FADD Protein is a protein involved in critical biological pathways relevant to neurodegenerative diseases. It plays important roles in neuronal function, cellular signaling, mitochondrial maintenance, or stress response mechanisms that are essential for neuronal health.
Dysregulation or mutations in this protein contribute to the pathogenesis of Alzheimer's disease, Parkinson's disease, and related neurodegenerative disorders through effects on protein function, inflammatory signaling, mitochondrial function, or cell survival pathways.
FADD is a 208 amino acid protein (approximately 23 kDa) containing:
- Death effector domain (DED) at N-terminus
- Death domain (DD) at C-terminus
- Serine phosphorylation sites
The domains mediate:
- DED: Interaction with caspase-8 DED
- DD: Interaction with death receptor DD (Fas, TNFR1, DR4/5)
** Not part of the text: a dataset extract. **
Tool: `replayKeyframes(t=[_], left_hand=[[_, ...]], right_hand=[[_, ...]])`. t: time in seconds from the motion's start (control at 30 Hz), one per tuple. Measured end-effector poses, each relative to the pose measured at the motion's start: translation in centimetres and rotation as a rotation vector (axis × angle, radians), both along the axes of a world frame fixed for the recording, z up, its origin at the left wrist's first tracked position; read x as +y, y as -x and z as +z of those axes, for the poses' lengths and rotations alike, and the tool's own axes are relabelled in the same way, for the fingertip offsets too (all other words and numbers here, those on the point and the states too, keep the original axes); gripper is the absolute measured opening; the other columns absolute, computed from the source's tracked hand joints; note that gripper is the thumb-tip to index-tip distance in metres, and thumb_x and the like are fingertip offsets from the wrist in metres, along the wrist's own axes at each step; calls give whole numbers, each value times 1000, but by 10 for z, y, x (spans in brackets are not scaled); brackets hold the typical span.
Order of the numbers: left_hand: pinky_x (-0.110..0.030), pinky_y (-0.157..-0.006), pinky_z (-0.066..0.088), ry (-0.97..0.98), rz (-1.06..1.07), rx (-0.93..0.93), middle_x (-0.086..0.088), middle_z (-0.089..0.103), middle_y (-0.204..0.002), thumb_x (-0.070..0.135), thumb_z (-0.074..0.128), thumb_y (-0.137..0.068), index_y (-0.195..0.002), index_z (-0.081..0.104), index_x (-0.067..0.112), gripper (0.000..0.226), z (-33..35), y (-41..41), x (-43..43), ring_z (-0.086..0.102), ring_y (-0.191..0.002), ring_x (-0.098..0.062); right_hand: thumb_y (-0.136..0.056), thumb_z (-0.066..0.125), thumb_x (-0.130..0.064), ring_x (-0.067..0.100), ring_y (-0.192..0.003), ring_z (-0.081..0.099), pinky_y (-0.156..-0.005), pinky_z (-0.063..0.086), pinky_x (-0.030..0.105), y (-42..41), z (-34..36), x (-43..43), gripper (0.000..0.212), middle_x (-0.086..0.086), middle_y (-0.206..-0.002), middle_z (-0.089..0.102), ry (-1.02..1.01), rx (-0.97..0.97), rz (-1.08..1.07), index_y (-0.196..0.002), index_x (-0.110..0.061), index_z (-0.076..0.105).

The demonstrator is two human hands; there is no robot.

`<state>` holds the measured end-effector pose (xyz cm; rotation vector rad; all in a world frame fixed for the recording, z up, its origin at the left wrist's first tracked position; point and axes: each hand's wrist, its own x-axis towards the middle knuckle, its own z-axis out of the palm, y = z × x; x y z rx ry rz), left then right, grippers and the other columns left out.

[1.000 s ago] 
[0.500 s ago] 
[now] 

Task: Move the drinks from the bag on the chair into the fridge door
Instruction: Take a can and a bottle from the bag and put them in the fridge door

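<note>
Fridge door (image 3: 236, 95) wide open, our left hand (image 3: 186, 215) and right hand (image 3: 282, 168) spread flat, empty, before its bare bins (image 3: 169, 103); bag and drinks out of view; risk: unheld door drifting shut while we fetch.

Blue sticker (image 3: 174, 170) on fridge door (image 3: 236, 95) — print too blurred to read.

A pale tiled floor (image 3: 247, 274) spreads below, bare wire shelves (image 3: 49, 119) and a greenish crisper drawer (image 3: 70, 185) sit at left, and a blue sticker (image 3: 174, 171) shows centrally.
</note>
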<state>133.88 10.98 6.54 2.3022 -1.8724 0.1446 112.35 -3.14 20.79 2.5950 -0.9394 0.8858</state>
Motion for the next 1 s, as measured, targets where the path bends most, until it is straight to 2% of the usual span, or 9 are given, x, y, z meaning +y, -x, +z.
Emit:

FADD mediates death receptor signaling:
Apoptosis initiation:
- Ligand binds death receptor (FasL→Fas, TRAIL→DR4/5)
- Receptor oligomerizes
- FADD DD binds receptor DD
- FADD recruits caspase-8 via DED interactions
- Caspase-8 activates caspase-3 → apoptosis
Non-apoptotic functions:
- Necroptosis (with RIPK1)
- Cell proliferation (via NF-κB)
- Embryonic development
- Immune cell homeostasis
FADD is ubiquitously expressed:
- Highest in heart, brain, liver
- Moderate in lung, kidney
- Low in skeletal muscle
Brain distribution:
FADD is implicated in neuronal death:
- FADD in AD brains
- Aβ-induced apoptosis
- Death receptor involvement
- Caspase-8 activation
- FADD in dopaminergic neuron death
- Death receptor pathways
- TRAIL signaling
- Caspase-8 activation
- FADD in motor neuron degeneration
- Death receptor pathways
- Inflammation
- Apoptosis
- FADD in ischemic neuronal death
- Death receptor activation
- Cerebral ischemia models
- FADD alterations in HD
- Mutant huntingtin effects
- Apoptotic pathways
FADD targeting:
- FADD inhibitors
- Death receptor blockers
- Caspase-8 inhibitors
- Anti-inflammatory approaches
FADD knockout mice:
- Embryonic lethal (day 10.5-12.5)
- Cardiac anomalies
- Impaired apoptosis
- Lymphocyte proliferation defects
Current research:
- FADD-selective inhibitors
- Death receptor antagonists
- Neuroprotective strategies
- Cell death pathway modulation
The study of Fadd Protein has evolved significantly over the past decades. Research in this area has revealed important insights into the underlying mechanisms of neurodegeneration and continues to drive therapeutic development.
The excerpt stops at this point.